This was 2014, and on that summer my dad got sick and passed away. And when that happens in someone’s life sometime it is a wake up call. I started thinking: what if I die and I never get to travel in my own RV and live the RV Dream? This was around the same time that I saw the brochure for the Micro Minnie. At 7′ wide and 19′ long, it fit in my driveway like a glove, and although it was on the heavy side, I still could tow it with my Kia Sorento if I traveled light, so we said, let’s go see this rig. I want to see it in person. So we went to la Mesa in Ft. Myers “just to see it” and as soon as we stepped inside it just felt right. It felt like we belonged in there, which is a very subjective and emotional way to choose an RV. I would not recommend this if you are spending 100K or more. But it was $21,000 marked down to $16,600, so after a short deliberation I had one of those YOLO (you only live once) moments, signed on the dotted line, and the rest is history.
They were very quick to let me sign the papers, but when we arrived on the following Friday to take delivery, they looked at my SUV, and I could see the expression in their faces. Are you seriously expecting to pull this trailer with that car? Old Kia doesn’t look like much but, tongue weight 500lbs, check. 3500lbs tow capacity check, barely. That’s where I was pushing it because the Micro Minnie is just under 3000 dry, but I wasn’t going to let that stop me. I figured I would have to tow with my tanks empty and take it slow.
Then they started adding line items to my bill. It turned out I needed a new hitch, and a weight distribution system, and anti-sway bar, and a break controller. I had obviously not done nearly enough research on trailers. Up to that moment I had done mostly research on class A’s. It had never crossed my mind I would end up getting a trailer until that series of events in the summer of 2014 accelerated the process. I said, let’s make it as safe as possible, and while we’re at it let’s add and extended warranty and gap insurance. Then during the walk through when I had to hook it up to the car with the manual jack, I started breaking a sweat just going up and down, so I said, in for a dime, in for a dollar, how much does that electric jack cost? To make a long story short the final bill came up to around $20,000.
We didn’t care! We were so excited. We were going on our maiden voyage, with our yet to be named brand new RV.
The RV had come with a complimentary one year membership to Thousand Trails but we decided to save the thousand trails for some other time and rough it out at a nearby state park called Koreshan Historic Site, right on the Estero River. By the way Thousand Trails is probably a great deal if you are fulltiming but if you are vacationer/weekender like us in south Florida it was not worth it. There was nothing within reasonable distance so it was very unlikely we would use the 60 nights included in the package. There were some Encore properties we could go to, and in fact we did go to some of them later on, one of them the infamous Fiesta Key, and we would get a discount.
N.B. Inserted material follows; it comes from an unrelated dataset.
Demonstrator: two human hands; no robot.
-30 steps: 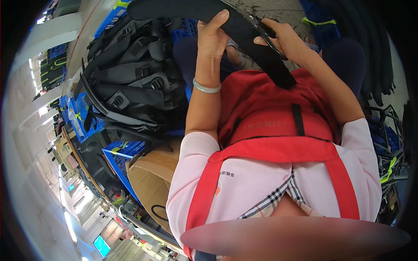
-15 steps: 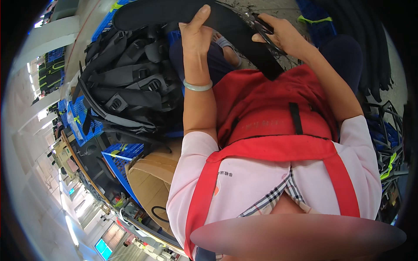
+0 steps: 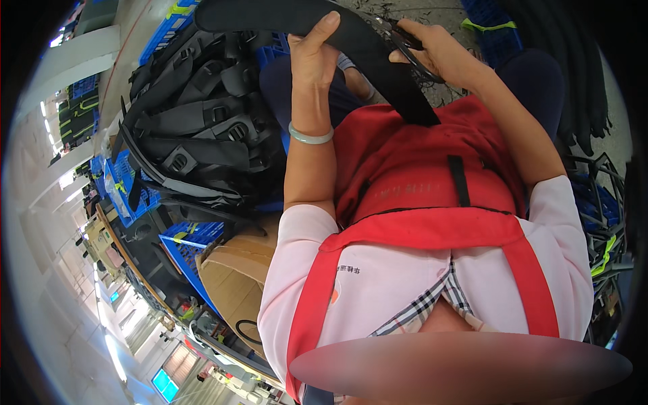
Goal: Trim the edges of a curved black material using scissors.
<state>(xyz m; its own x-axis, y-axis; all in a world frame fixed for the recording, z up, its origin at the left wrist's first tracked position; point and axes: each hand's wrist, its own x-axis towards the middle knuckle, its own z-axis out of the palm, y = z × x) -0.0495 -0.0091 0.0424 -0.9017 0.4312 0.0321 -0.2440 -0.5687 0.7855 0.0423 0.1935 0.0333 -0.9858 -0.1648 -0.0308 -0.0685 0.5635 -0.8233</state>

Going back to out maiden voyage, it was so exciting. We were now part of the club, and total newbies. One thing is to know the theory and another one the practice. I won’t go into how many tries it took to back up the trailer into our back in site. Eventually I parked the thing, not exactly straight and not exactly where I wanted it, but we managed. Luckily it wasn’t too busy in early September. Then, how do we detach the trailer from the car? Luckily I had filmed the guy who gave us the walk through so we watched the video, step by step and got everything figured out. There was a nature trail, and at that very moment I discovered a Florida I had never seen. I had lived in Miami all of my adult life, in the same state, but I had no idea this existed. RVing had changed our lives.
The historic site here consists of some buildings that used to belong to a sect founded by one Cyrus Reed Teed. They founded this place in 1894 as New Jerusalem. Teed died in 1908, and by 1961 it had become a ghost town, so the land reverted back to the state. Nowadays you can tour the structures, and the state park is very picturesque. There’s exotic vegetation from all over the world, and you can kayak on the river.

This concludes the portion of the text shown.